Do you think people are more receptive because of the collective grief that the world has gone through?
I do feel that the reception is much higher — I think people who thought they would never go through it have. Even not grieving a person but the time we lost during the pandemic, it was a life-changing event for lots of people. Going through a year of such loss — even if it’s not due to COVID but not being able to have a funeral and gathering, that just drags it out with not being able to lay their loved ones to rest. There’s probably a wider audience of people for whom the message of the play hits home.

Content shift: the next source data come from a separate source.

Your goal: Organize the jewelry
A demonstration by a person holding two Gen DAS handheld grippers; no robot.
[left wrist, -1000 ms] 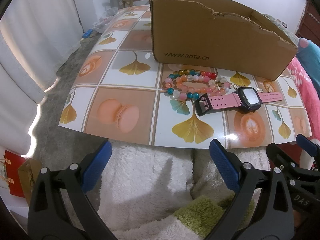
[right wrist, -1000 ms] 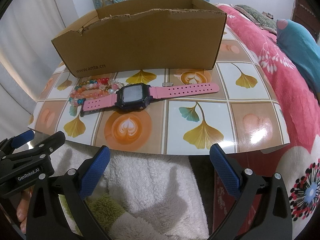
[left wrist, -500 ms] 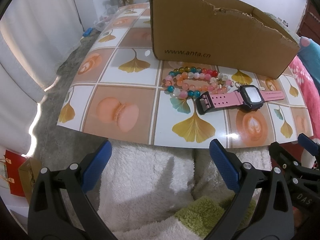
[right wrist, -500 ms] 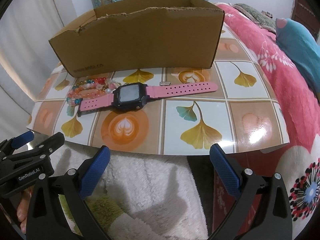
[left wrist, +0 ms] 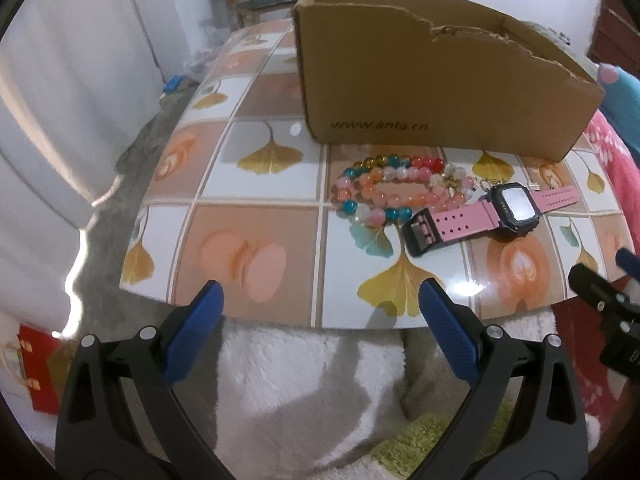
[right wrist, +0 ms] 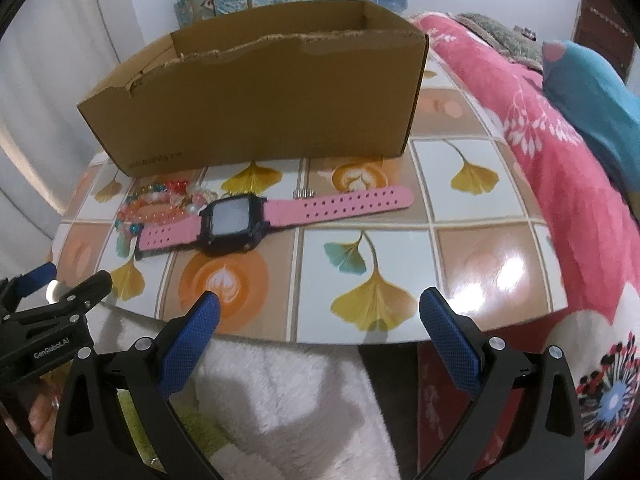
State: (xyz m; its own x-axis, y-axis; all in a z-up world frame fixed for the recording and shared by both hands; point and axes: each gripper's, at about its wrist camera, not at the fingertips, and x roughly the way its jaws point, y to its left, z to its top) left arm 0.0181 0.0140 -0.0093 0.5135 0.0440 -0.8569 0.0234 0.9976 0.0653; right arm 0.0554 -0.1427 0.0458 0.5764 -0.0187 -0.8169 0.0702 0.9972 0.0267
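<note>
A pink-strapped watch with a black face (left wrist: 510, 206) (right wrist: 234, 226) lies flat on the tiled board. Coloured bead bracelets (left wrist: 384, 190) (right wrist: 158, 202) lie in a heap just left of it, touching its strap. Behind both stands an open brown cardboard box (left wrist: 420, 92) (right wrist: 256, 108). My left gripper (left wrist: 320, 330) is open and empty at the board's near edge, short of the bracelets. My right gripper (right wrist: 320, 330) is open and empty at the near edge, right of the watch. Each gripper shows at the edge of the other's view.
The tiled board (left wrist: 256, 216) (right wrist: 480, 208) rests on a bed with a white fluffy blanket (left wrist: 304, 380) in front. A pink floral quilt (right wrist: 560, 184) and a teal pillow (right wrist: 592, 92) lie to the right. A small metal pin (right wrist: 304, 193) lies behind the watch strap.
Both grippers have moved forward and closer to the board; the watch, bracelets and box look larger. Nothing on the board has moved.
</note>
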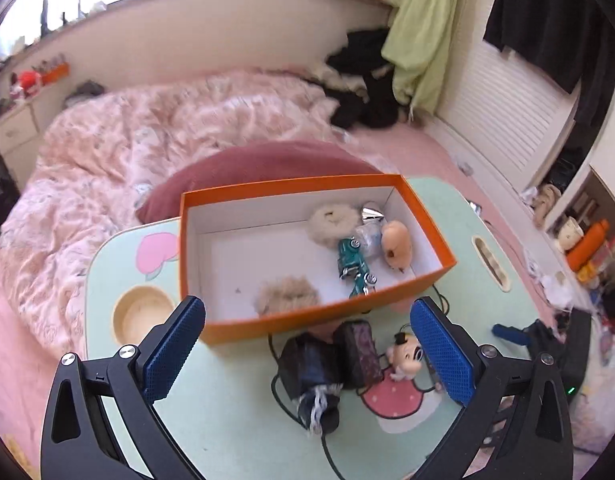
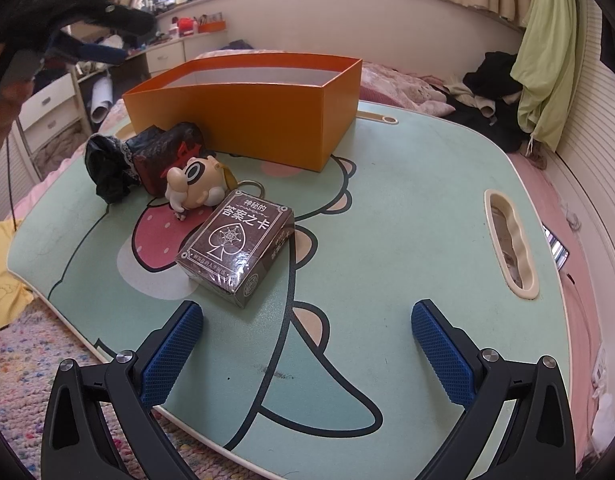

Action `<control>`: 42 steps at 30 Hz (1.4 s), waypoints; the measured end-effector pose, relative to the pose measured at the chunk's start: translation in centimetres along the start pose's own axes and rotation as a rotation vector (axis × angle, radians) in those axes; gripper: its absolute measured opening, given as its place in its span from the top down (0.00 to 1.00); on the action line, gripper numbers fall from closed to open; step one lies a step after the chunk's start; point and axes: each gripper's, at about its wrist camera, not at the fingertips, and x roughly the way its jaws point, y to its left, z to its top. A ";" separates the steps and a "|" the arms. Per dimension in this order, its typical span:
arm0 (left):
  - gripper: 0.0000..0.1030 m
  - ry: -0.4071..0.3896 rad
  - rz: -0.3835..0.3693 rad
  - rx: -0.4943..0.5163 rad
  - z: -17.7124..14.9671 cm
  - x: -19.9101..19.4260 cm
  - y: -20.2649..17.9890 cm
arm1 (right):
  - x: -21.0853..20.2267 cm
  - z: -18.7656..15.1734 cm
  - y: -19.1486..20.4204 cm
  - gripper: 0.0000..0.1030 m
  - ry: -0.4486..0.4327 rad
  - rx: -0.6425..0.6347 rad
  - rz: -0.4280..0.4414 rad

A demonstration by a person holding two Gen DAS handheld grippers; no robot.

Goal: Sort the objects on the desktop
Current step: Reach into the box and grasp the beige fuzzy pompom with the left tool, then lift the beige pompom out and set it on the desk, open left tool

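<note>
Left gripper (image 1: 307, 344) wide, empty, above black drawstring pouch (image 1: 311, 372) near orange box (image 1: 307, 320). Right gripper (image 2: 307, 344) wide, empty, near wrapped card deck (image 2: 237, 250) on lap table (image 2: 407, 220). Risks: slick wrap slipping from pads; cartoon figurine (image 2: 191, 188) touching deck, likely dragged or toppled; pouch cord snagging.

The box (image 1: 307, 322) is orange outside, white inside, holding a teal toy car (image 1: 355, 266). The tray table (image 2: 407, 208) is mint green with a pink strawberry print (at nine o'clock). The card deck (image 2: 237, 246) is brown with white characters.
</note>
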 end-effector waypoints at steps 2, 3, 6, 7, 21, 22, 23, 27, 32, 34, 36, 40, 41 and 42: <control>0.24 0.150 -0.014 -0.059 2.0 2.8 1.2 | 0.0 0.0 0.0 0.00 -0.001 0.000 0.000; 0.27 0.218 -0.009 -0.090 2.6 4.4 1.5 | -0.1 0.0 0.1 0.00 -0.002 0.000 0.001; 0.27 0.333 0.011 -0.131 2.2 7.6 2.2 | -0.1 0.1 0.1 0.00 -0.003 0.000 0.001; 0.27 0.360 0.024 -0.144 2.1 8.3 2.3 | -0.1 0.1 0.1 0.00 -0.004 0.000 0.001; 0.86 0.487 0.220 0.018 0.9 12.0 0.4 | 0.0 0.4 0.2 0.00 -0.007 0.001 -0.001; 0.86 0.474 0.220 0.021 0.9 11.7 0.4 | 0.0 0.5 0.3 0.00 -0.007 0.001 -0.001; 0.86 0.458 0.212 0.018 1.0 11.2 0.5 | 0.0 0.5 0.3 0.00 -0.007 0.001 -0.002; 0.86 0.351 0.095 -0.041 2.5 7.4 1.0 | 0.0 0.5 0.3 0.00 -0.007 0.002 -0.002; 0.86 0.212 -0.042 -0.085 3.5 1.6 -2.0 | 0.0 0.5 0.3 0.00 -0.007 0.003 -0.002; 0.86 0.197 -0.081 -0.078 3.0 1.0 -2.6 | 0.0 0.5 0.2 0.00 -0.007 0.004 -0.003; 0.86 0.205 -0.128 -0.060 1.7 1.0 -3.6 | 0.0 0.5 0.3 0.00 -0.007 0.004 -0.003; 0.85 0.246 -0.178 -0.009 -0.8 2.7 -6.2 | 0.0 0.5 0.2 0.00 -0.008 0.006 -0.003; 0.84 0.242 -0.182 -0.006 -1.0 3.2 -6.4 | 0.0 0.5 0.2 0.00 -0.008 0.006 -0.004; 0.80 0.228 -0.185 0.001 -1.2 3.5 -6.9 | 0.0 0.5 0.2 0.00 -0.008 0.006 -0.004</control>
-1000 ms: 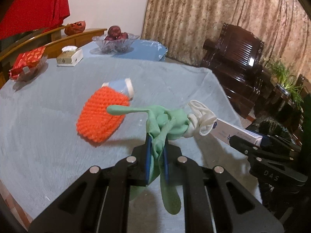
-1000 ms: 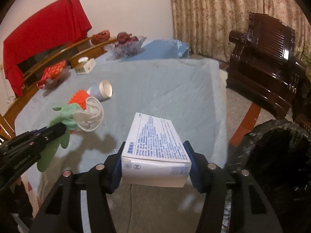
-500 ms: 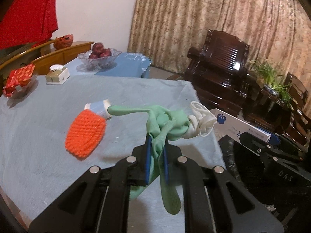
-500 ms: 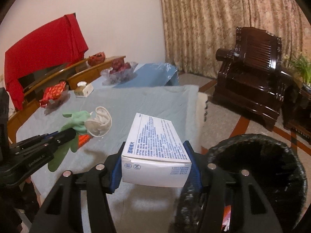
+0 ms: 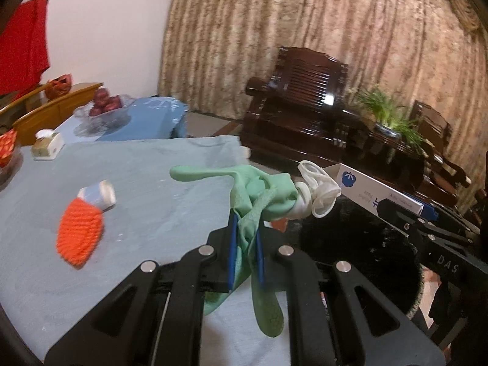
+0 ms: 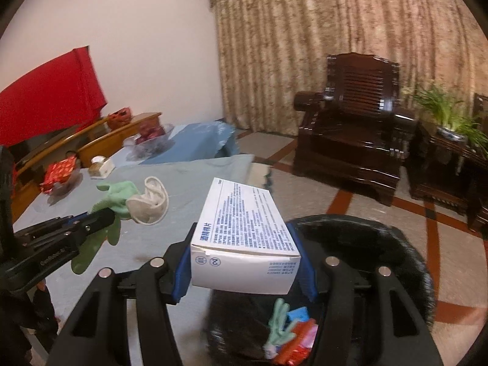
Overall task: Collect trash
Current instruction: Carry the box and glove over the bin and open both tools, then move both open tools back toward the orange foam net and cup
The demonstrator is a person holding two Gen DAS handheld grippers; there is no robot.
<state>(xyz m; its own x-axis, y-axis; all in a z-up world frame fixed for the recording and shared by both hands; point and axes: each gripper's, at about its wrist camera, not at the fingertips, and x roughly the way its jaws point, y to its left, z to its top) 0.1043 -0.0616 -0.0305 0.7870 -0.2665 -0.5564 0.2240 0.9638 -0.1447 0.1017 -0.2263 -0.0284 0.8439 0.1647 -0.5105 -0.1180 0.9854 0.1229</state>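
Right wrist view: the right gripper (image 6: 244,262) pinches a white box (image 6: 244,231) above the black bin (image 6: 381,244) at 5 o'clock. At 9 o'clock, the left gripper (image 5: 244,244) is clamped on a green glove (image 5: 262,195), over the table (image 5: 122,183) edge.

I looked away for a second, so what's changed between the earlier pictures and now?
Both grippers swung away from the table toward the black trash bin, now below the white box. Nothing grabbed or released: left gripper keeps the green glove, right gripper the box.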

I try to write things that aren’t platitudes, none of it is just like “oh they’re in a better place” or “this is what God wanted.” I think a big part of writing this was challenging that — we want more than just blanket condolences when these things happen. We want to say that it’s okay to not be okay. I think some people who don’t think they need to hear it do need to hear it. The thing about it is that it doesn’t wrap up in a neat bow, it doesn’t end on a happy note. Nobody goes through a full transformation where they’re saved and happy, because that’s not how it works — it’s a thing you deal with your whole life. It doesn’t say “hey, you’re going to feel 100% better tomorrow” because you’re not.
Will we be able to see it in Worcester anytime soon?
Hopefully! I’m talking to people at the JMAC/Brickbox soon about the possibility of a run or maybe one night only. If not, I may self-produce.
Plans for the future?
I’ve got a couple of things in the pipeline — a virtual play called “Connecting” that I’ve submitted to a few places. It profiles people during the beginning of the pandemic in lockdown who are all doing TeleHealth with this doctor so you see all their sessions. During the pandemic, theater became so much more accessible to people — breaking down cost barriers, couldn’t afford to come or didn’t have a car to get there, could see a show online and we don’t want to lose that just because theater’s back in-person.